1. ## Finitely generated subgroup implies cyclic

Let $G = \frac { \mathbb {Q} } { \mathbb {Z} }$ under +, so the elements are the equivalence classes $\hat {r} = \{ s \in \mathbb {Q} : s-r \in \mathbb {Z} \}$. Write $r \equiv s \ (mod \ 1 )$ if $r - s \in \mathbb {Z}$. If H is a finitely generated subgroup of $G = \frac { \mathbb {Q} } { \mathbb {Z} }$, then H is a finite cyclic subgroup. Also determine a generator for H.

proof so far.

Suppose that H is a finitely generated subgroup, so I need to find an element h such that <h> = H. How should I process with this? Thanks!

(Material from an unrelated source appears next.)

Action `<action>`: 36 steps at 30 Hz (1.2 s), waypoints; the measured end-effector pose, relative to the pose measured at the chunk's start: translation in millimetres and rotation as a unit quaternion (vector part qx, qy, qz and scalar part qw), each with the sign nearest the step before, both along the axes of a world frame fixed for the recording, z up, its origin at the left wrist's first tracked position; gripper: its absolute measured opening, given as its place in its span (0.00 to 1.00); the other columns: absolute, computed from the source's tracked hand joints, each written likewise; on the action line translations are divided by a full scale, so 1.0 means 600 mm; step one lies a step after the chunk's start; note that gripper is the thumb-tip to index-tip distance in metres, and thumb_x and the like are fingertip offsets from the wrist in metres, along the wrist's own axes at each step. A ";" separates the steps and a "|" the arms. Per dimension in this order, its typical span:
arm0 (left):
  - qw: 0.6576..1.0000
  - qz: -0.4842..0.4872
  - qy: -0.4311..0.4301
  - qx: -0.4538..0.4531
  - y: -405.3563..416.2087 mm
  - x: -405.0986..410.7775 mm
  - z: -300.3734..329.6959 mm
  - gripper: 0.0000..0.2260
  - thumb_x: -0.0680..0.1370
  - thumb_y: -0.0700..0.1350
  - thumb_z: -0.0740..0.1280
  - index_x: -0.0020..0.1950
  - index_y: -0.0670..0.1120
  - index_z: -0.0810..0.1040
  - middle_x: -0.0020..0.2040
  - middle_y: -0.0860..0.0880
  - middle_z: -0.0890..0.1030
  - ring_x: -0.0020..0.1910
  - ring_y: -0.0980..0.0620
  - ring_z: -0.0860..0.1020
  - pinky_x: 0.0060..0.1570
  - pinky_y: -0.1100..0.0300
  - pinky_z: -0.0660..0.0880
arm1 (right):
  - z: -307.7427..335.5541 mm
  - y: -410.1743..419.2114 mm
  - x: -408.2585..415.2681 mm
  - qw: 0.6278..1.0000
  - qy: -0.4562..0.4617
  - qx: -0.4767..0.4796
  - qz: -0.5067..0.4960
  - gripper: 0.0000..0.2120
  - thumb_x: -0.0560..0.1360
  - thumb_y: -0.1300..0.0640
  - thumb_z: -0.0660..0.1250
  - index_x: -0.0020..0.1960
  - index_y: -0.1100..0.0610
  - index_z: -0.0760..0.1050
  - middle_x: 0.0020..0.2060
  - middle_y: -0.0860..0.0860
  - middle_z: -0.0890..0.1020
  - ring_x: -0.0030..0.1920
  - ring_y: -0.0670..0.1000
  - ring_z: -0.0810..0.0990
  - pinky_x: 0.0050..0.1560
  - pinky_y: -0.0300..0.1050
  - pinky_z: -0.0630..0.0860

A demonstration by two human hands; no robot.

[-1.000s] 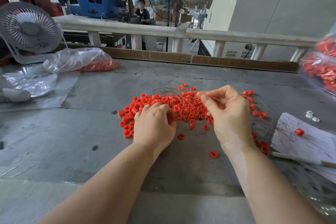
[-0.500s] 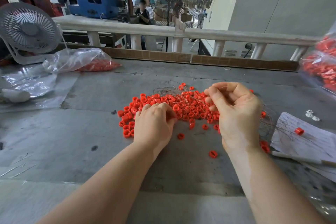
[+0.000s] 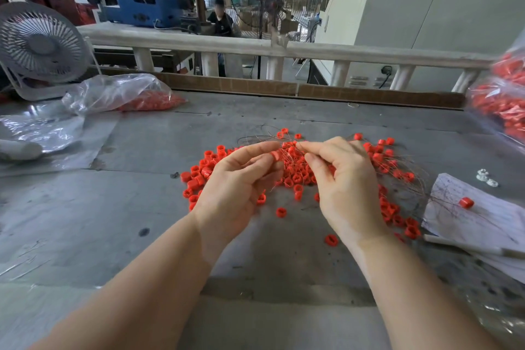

Let $G = \frac { \mathbb {Q} } { \mathbb {Z} }$ under +, so the elements are the equivalence classes $\hat {r} = \{ s \in \mathbb {Q} : s-r \in \mathbb {Z} \}$. Write $r \equiv s \ (mod \ 1 )$ if $r - s \in \mathbb {Z}$. If H is a finitely generated subgroup of $G = \frac { \mathbb {Q} } { \mathbb {Z} }$, then H is a finite cyclic subgroup. Also determine a generator for H.
a finitely generated subgroup of $G$ is in the form $\frac{K}{\mathbb{Z}},$ where $\mathbb{Z} \subseteq K$ and $K$ is a finitely generated subgroup of $\mathbb{Q}.$ suppose $K=\sum_{j=1}^n r_j\mathbb{Z},$ where $r_j=\frac{a_j}{b_j} \in \mathbb{Q}.$ let $\prod_{j=1}^n b_j=c.$
then $K=\frac{1}{c}\sum_{j=1}^nr_jc \mathbb{Z}.$ since $\sum_{j=1}^nr_jc \mathbb{Z}$ is a subgroup of $\mathbb{Z},$ it's cyclic. thus $K=\frac{b}{c}\mathbb{Z}.$ since $\mathbb{Z} \subseteq K,$ we must have $c=bm,$ for some integer $m.$ therefore: $K=\frac{1}{m}\mathbb{Z}.$ to finish
the proof show that: $\frac{K}{\mathbb{Z}}=<\frac{1}{m} + \mathbb{Z} >=\{\frac{j}{m}+\mathbb{Z}: \ 0 \leq j < m \}. \ \ \Box$